La ruine est un état qui stimule l'imaginaire. Le temps a déposé une couche fatiguée et morbide sur les hautes parois du Silo N°5. Avec la rouille et les fissures, une partie de l'édifice a disparu, tandis qu'un nouveau visage apparait. Une mine qui rappelle la fin et la mélancolie, le regret d’un temps passé.
L'imaginaire, curieux et sans doute ému par ce triste état, souhaite retrouver la vitalité, cherche ce qu'il se cache sous cette texture étrange. Propulsé par la vie, il n'est pas étonnant que l'imaginaire cherche la vie. Alors il va inventer la partie manquante du bâtiment : la part vivante.
Parce que la ruine, à l'instar du son, a cette faculté de se fixer à l'imaginaire, le son aurait-il un rapport avec la ruine ?

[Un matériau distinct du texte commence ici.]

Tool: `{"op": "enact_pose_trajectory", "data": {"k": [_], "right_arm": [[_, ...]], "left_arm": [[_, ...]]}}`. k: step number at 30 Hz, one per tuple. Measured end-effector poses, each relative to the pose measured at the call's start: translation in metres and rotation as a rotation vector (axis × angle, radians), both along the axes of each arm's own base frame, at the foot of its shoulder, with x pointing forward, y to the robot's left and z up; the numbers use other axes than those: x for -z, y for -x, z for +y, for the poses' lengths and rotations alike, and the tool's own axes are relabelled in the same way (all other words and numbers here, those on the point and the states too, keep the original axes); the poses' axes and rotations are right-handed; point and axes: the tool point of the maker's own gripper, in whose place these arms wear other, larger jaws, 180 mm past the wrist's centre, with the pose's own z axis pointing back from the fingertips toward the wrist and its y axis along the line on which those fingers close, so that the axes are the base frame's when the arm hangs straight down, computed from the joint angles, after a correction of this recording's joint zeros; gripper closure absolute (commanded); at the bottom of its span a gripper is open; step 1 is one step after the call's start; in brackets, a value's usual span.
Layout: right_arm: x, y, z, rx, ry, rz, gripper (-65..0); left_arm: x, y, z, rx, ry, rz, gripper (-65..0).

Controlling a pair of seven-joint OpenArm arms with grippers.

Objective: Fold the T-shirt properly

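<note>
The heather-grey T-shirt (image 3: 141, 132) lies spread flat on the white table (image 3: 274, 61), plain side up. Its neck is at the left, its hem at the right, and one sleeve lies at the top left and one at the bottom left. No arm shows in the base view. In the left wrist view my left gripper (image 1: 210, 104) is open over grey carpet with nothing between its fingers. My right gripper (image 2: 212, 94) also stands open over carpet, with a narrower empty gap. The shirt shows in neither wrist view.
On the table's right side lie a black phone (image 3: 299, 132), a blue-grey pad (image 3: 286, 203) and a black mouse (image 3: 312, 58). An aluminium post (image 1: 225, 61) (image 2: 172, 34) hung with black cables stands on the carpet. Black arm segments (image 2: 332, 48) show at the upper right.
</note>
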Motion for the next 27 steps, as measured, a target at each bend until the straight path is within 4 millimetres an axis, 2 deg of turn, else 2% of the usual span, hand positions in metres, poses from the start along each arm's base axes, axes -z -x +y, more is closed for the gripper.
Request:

Le son est une onde, il passe vite. Aussitôt disparu, il continue pourtant d'exister : il laisse des traces d'une épaisseur variable, quoique invisibles. C'est une matière vivante, un contenu sensible, mouvant puis émouvant. Alors une fois parti, il devient un souvenir, fixé dans la mémoire. Mais le temps arrache des détails à ce souvenir, comme il arrache les ornements d'un édifice. La rouille cache peu à peu la face du bâtiment ; le souvenir altère progressivement la texture du son. Par ailleurs, au creux du Silo de la mémoire, toutes les sensations vont se mélanger comme des grains, se confondre, s'amalgamer, formant de nouvelles sensations imaginaires, aux teneurs parfois bien étranges. Le souvenir du son va s'associer à d'autres sensations qui se seraient manifestées simultanément durant le passage de l'onde... Alors comme toutes les ruines, le son a sa rouille. Comment matérialiser cette rouille ? Comment jouer avec le souvenir du son ? L'écoute immédiate et le souvenir de la perception sont deux notions déterminantes pour évoquer "la ruine sonore".
En définitive, quelle aubaine d'évoquer en son un véritable état de ruine, celui du Silo numéro 5. Le fond et la forme vont pouvoir se conjuguer, résonner ensemble. En dehors de l’aspect documentaire, ce projet est un essai esthétique et poétique sur la sensation du "sonore" : les effets que cette matière provoquent dans l’immédiat puis dans la durée.
Conclusion
Voilà ma façon de visiter Montréal.
Trouver un point de vu majeur.
Parce que l’élévateur à grain numéro 5 fait parler de lui et qu’il est toujours aussi mystérieux, parce qu’il attire et repousse, parce qu’il est majestueux et déchu, parce qu’il est lourd et imposant, parce qu’il est fantomatique, parce qu’il a construit une identité à la ville de Montréal, je souhaite enquêter sur ce personnage pantagruélique.
J’ai trouvé ma forme, elle sera sonore. Elle permettra a chacun de s’immerger profondément dans cette ruine, de pénétrer intimement en son for intérieur, et d’en garder le souvenir provoqué par les sensations perçues au cours de cette visite sonore.
C’est un essai esthétique sur la ruine et une enquête documentée sur un site industriel important en ruine.